I'm using .map_elements to apply a complex Python function to every element of a polars series. This is a toy example:

import polars as pl

df = pl.DataFrame({"A": [1, 2, 3], "B": [4, 5, 6]})

def sum_cols(row):
    return row["A"] + row["B"]

df.with_columns(
    pl.struct(pl.all())
    .map_elements(sum_cols, return_dtype=pl.Int32).alias("summed")
)

shape: (3, 3)
┌─────┬─────┬────────┐
│ A   ┆ B   ┆ summed │
│ --- ┆ --- ┆ ---    │
│ i64 ┆ i64 ┆ i32    │
╞═════╪═════╪════════╡
│ 1   ┆ 4   ┆ 5      │
│ 2   ┆ 5   ┆ 7      │
│ 3   ┆ 6   ┆ 9      │
└─────┴─────┴────────┘

However, when my function raises an exception, Polars silently uses Nulls as the output of the computation:

def sum_cols(row):
    raise Exception
    return row["A"] + row["B"]

df.with_columns(
    pl.struct(pl.all())
    .map_elements(sum_cols, return_dtype=pl.Int32).alias("summed")
)

shape: (3, 3)
┌─────┬─────┬────────┐
│ A   ┆ B   ┆ summed │
│ --- ┆ --- ┆ ---    │
│ i64 ┆ i64 ┆ i32    │
╞═════╪═════╪════════╡
│ 1   ┆ 4   ┆ null   │
│ 2   ┆ 5   ┆ null   │
│ 3   ┆ 6   ┆ null   │
└─────┴─────┴────────┘

How can I make the Polars command fail when my function raises an exception?


Solution

  • I'm pretty sure this is a bug in Polars.

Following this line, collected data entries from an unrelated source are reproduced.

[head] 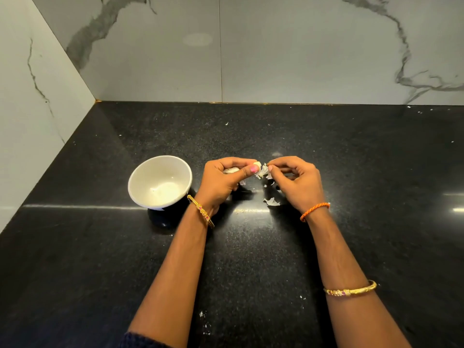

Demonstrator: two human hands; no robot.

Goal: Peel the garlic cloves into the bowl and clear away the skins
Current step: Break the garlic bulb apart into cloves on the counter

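Observation:
My left hand (223,182) grips garlic (230,170) in its curled fingers, a clove tip showing past the thumb. My right hand (296,183) pinches a strip of papery skin (262,170) that hangs between the two hands, just above the black counter. A white bowl (140,180) stands left of my left hand, close to the wrist; I see no cloves in it. Loose skins (271,202) lie on the counter under and in front of my right hand.
The black stone counter (100,259) meets marble walls at the back and left. Small skin flecks (203,320) lie between my forearms near the front edge, and a few more are scattered toward the back.

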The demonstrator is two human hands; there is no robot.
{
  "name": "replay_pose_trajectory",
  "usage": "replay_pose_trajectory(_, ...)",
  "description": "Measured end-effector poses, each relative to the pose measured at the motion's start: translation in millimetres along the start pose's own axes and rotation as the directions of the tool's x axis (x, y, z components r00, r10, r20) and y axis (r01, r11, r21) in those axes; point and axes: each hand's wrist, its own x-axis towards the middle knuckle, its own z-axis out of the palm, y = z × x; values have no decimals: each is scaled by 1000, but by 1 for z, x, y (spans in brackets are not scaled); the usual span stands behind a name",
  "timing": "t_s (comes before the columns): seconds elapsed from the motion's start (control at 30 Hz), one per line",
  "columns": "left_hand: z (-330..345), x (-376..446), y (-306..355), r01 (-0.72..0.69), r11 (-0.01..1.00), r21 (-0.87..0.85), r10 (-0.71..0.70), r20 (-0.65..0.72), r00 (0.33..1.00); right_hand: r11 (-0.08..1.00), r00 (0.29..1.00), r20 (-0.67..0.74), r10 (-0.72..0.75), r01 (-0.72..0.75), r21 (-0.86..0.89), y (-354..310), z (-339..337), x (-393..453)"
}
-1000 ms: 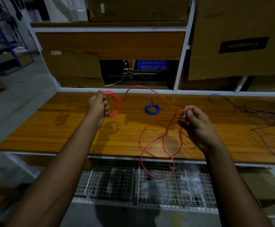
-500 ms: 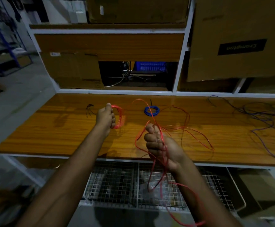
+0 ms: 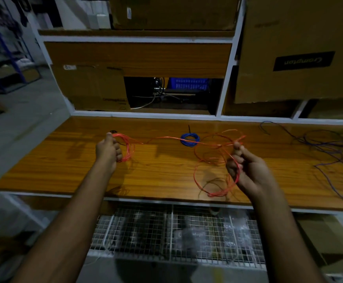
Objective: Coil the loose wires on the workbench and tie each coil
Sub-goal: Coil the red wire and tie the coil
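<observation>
**Red wire half coiled, slack still loose**

Red wire (image 3: 167, 137) stretched taut between both hands above the wooden surface (image 3: 64, 170). Left hand (image 3: 108, 149) gripping the growing coil (image 3: 126, 149), fingers curled round its loops. Right hand (image 3: 248, 170) pinching the free run, fingers narrow, with tangled slack (image 3: 209, 174) drooping beneath onto the surface.

Best done, probably, by feeding each new turn at the same loop width, keeping light tension, and letting the strand slide through the right fingers so no kinks lock in. Worth shaking the slack apart before pulling; crossed loops look likely to knot.

Blue coil (image 3: 190, 139) lying already wound, directly under the taut strand, so easily snagged. Purple wires (image 3: 330, 152) sprawled loose at far right, not yet coiled. Small dark item beside the left hand, too dim to identify. Wire basket (image 3: 166, 231) below the front edge, well placed to catch any falling loop.
</observation>
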Motion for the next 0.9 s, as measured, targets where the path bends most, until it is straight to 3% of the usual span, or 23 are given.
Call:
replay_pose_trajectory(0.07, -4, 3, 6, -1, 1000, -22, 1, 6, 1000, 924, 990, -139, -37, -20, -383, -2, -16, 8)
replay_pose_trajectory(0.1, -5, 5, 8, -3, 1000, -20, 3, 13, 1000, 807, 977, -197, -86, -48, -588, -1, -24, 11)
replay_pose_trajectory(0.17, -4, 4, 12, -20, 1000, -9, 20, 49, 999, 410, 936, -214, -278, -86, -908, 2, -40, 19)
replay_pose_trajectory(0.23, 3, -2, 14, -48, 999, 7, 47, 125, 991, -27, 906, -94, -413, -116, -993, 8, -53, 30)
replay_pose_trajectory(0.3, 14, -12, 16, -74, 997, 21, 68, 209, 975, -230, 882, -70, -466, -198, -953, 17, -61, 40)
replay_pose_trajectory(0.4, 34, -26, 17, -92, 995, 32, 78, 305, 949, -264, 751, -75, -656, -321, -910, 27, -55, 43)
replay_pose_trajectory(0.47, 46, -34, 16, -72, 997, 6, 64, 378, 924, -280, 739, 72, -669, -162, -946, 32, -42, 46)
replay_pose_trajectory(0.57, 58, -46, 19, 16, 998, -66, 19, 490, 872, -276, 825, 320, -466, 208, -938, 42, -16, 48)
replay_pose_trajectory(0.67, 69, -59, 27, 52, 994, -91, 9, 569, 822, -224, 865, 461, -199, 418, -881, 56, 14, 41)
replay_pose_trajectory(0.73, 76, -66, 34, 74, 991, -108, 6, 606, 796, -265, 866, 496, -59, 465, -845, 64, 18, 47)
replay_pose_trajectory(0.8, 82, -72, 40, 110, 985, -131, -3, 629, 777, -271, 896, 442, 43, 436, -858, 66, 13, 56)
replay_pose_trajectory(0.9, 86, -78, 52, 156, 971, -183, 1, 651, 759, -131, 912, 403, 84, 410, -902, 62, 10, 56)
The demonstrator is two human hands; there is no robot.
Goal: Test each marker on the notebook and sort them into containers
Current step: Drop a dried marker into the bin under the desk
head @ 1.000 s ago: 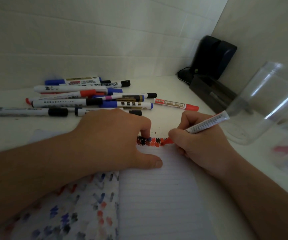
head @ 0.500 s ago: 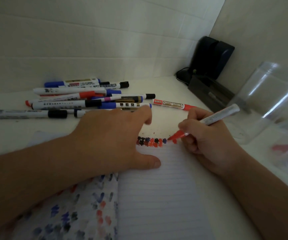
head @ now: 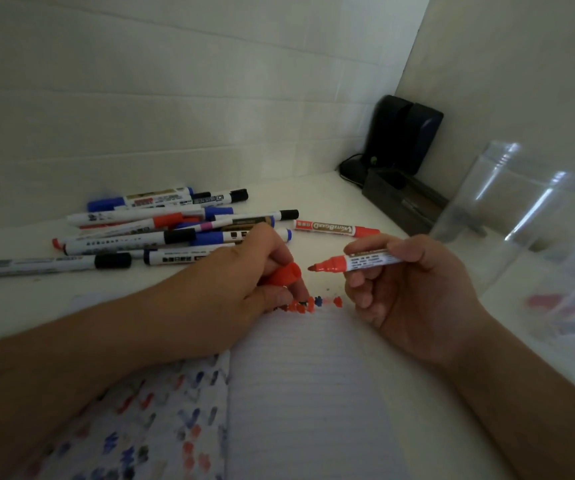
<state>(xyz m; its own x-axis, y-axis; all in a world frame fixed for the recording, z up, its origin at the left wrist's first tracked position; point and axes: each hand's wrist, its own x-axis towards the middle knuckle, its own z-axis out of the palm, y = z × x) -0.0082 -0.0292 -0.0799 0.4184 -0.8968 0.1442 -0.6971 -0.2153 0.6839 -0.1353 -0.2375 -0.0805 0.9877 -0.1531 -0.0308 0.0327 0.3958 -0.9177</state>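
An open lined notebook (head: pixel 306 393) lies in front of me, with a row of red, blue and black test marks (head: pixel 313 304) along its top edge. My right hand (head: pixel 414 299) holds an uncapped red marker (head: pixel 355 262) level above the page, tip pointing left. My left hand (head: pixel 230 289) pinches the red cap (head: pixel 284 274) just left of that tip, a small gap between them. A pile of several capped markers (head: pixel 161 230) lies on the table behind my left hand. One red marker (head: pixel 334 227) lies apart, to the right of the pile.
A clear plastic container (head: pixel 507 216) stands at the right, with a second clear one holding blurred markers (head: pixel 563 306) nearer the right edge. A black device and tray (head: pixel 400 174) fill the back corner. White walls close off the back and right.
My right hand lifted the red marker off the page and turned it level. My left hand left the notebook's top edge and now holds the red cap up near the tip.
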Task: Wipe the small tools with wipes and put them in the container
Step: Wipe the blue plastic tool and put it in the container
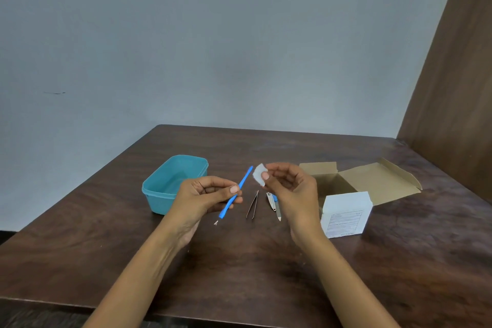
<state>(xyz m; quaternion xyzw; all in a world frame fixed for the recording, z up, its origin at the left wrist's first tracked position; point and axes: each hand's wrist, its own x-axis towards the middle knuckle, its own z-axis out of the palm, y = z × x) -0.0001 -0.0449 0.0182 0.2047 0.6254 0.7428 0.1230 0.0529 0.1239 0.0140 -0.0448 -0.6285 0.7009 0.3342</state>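
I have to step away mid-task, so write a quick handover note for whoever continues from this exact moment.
Left hand pinches the blue-handled tool, held above the table.
Right hand pinches a small white wipe, close to the tool's upper end but apart from it.
Tweezers and nail clipper lie on the table between the hands.
Teal container sits left, open, with nothing visible inside.
Done: nothing stored yet.
Left: wipe the blue tool, put it in the container, then the tweezers and clipper.

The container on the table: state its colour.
The container is teal, seen plainly in the head view, left of the left hand.
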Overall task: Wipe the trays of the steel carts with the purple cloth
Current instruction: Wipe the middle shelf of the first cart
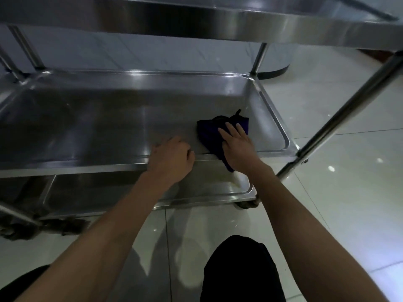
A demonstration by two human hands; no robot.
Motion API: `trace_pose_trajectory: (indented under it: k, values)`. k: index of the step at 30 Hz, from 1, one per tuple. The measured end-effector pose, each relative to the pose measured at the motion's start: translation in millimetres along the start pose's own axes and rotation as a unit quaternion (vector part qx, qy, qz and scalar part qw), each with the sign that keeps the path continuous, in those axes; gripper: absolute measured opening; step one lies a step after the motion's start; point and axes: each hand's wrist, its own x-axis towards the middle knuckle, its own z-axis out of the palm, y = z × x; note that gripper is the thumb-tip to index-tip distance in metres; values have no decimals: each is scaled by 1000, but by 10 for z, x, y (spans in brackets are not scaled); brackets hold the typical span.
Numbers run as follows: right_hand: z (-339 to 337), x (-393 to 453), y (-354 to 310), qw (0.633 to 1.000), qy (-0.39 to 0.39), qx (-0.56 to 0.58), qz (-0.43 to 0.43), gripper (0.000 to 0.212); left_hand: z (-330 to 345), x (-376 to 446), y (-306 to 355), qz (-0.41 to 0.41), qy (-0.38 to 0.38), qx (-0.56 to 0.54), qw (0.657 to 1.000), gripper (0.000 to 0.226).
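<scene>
Pressing flat with straight fingers, the right hand (236, 147) holds the purple cloth (214, 132) down on the middle tray (98, 118), toward its 4 o'clock corner. At the cloth's 9 o'clock, the left hand (172, 159) curls over the tray's near rim, gripping it.

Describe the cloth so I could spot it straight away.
Find the steel cart's middle tray, the wide shiny one below the top shelf. Near its right front corner, the right hand presses flat on a crumpled dark purple cloth, one end trailing over the tray's front rim. It is the only soft, coloured thing among bare metal.
</scene>
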Motion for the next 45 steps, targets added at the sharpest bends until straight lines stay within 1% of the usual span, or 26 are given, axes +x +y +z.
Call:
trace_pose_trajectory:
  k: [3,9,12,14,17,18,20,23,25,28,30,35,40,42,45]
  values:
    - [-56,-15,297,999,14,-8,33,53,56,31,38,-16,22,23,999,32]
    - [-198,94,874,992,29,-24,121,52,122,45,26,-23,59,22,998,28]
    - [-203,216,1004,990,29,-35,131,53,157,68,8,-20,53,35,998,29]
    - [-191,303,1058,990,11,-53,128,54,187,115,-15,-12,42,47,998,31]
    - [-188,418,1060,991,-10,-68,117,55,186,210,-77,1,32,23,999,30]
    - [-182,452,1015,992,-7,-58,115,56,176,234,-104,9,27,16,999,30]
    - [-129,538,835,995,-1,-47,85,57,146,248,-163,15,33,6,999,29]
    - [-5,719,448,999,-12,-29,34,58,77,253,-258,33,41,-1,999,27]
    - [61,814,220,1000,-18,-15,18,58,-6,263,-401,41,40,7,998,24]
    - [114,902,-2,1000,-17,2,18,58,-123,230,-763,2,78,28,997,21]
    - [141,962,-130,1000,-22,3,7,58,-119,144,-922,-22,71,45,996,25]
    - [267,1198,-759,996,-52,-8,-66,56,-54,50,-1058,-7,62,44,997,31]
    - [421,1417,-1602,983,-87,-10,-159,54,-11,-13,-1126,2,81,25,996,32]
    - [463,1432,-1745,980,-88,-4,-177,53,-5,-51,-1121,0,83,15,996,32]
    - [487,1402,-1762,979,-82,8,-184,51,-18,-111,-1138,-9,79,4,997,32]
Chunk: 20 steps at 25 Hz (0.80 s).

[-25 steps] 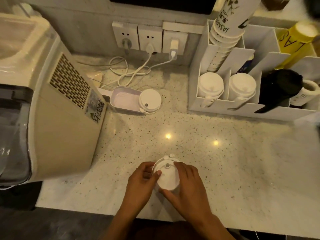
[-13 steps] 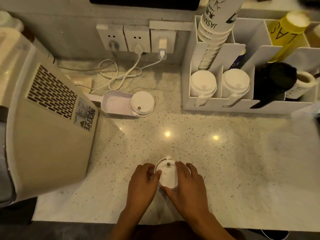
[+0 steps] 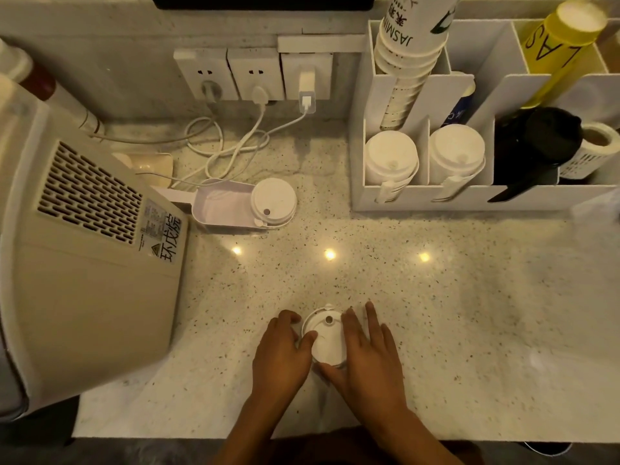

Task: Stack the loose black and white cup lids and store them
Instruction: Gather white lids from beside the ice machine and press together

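A small stack of white cup lids [image 3: 326, 338] sits on the speckled counter [image 3: 469, 297] near its front edge. My left hand [image 3: 281, 352] grips the stack's left rim, fingers curled and thumb on the top lid. My right hand [image 3: 367, 355] lies against the right side with fingers straight and spread, thumb at the near rim. One loose white lid [image 3: 273, 200] rests on the end of a white scoop [image 3: 221, 206] further back. The white organiser [image 3: 419, 196] at the back right holds two stacks of white lids [image 3: 391, 156] and a stack of black lids [image 3: 536, 142].
A beige machine [image 3: 84, 256] fills the left side. Wall sockets [image 3: 255, 73] with white cables [image 3: 228, 149] are at the back. Paper cups [image 3: 407, 55], yellow cups [image 3: 563, 45] and a label roll [image 3: 593, 149] stand in the organiser.
My right hand's fingers have straightened and spread along the stack's right side. My left hand still grips the rim. The view has shifted slightly.
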Motion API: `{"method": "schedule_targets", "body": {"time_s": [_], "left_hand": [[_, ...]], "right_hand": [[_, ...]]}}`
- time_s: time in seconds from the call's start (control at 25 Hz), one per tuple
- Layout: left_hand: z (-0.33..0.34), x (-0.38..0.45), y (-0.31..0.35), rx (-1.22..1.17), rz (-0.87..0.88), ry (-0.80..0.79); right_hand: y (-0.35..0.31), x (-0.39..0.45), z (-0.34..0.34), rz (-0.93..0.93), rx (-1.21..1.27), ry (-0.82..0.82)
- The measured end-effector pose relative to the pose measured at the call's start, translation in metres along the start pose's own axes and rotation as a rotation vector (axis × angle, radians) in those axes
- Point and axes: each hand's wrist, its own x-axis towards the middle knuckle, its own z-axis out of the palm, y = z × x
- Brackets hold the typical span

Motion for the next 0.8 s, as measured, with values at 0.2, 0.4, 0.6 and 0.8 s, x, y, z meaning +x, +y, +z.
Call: {"method": "schedule_targets", "body": {"time_s": [0.2, 0.4, 0.6, 0.8], "left_hand": [[0.003, -0.002, -0.003, 0.086, 0.169, 0.102], [0.022, -0.005, -0.014, 0.162, 0.558, 0.17], [0.034, 0.001, -0.015, 0.385, 0.586, 0.039], [0.042, 0.006, -0.016, 0.478, 0.512, 0.034]], "right_hand": [[0.005, -0.003, 0.007, 0.01, 0.108, -0.072], [0.01, 0.009, 0.019, -0.069, 0.272, -0.07], [0.011, 0.02, 0.034, -0.129, 0.233, -0.117], [0.01, 0.021, 0.037, -0.111, 0.159, -0.105]]}}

    As a workaround, you could use .map_batches() to pass the whole "column" instead:

    import polars as pl
    
    df = pl.DataFrame({"A": [1, 2, 3], "B": [4, 5, 6]})
    
    def sum_cols(col):
        raise Exception
        return pl.Series(row["A"] + row["B"] for row in col)
    
    df.with_columns(
        pl.struct(pl.all()).map_batches(sum_cols)
    )
    

    Which propagates exceptions as one would expect.

    # ComputeError: Exception: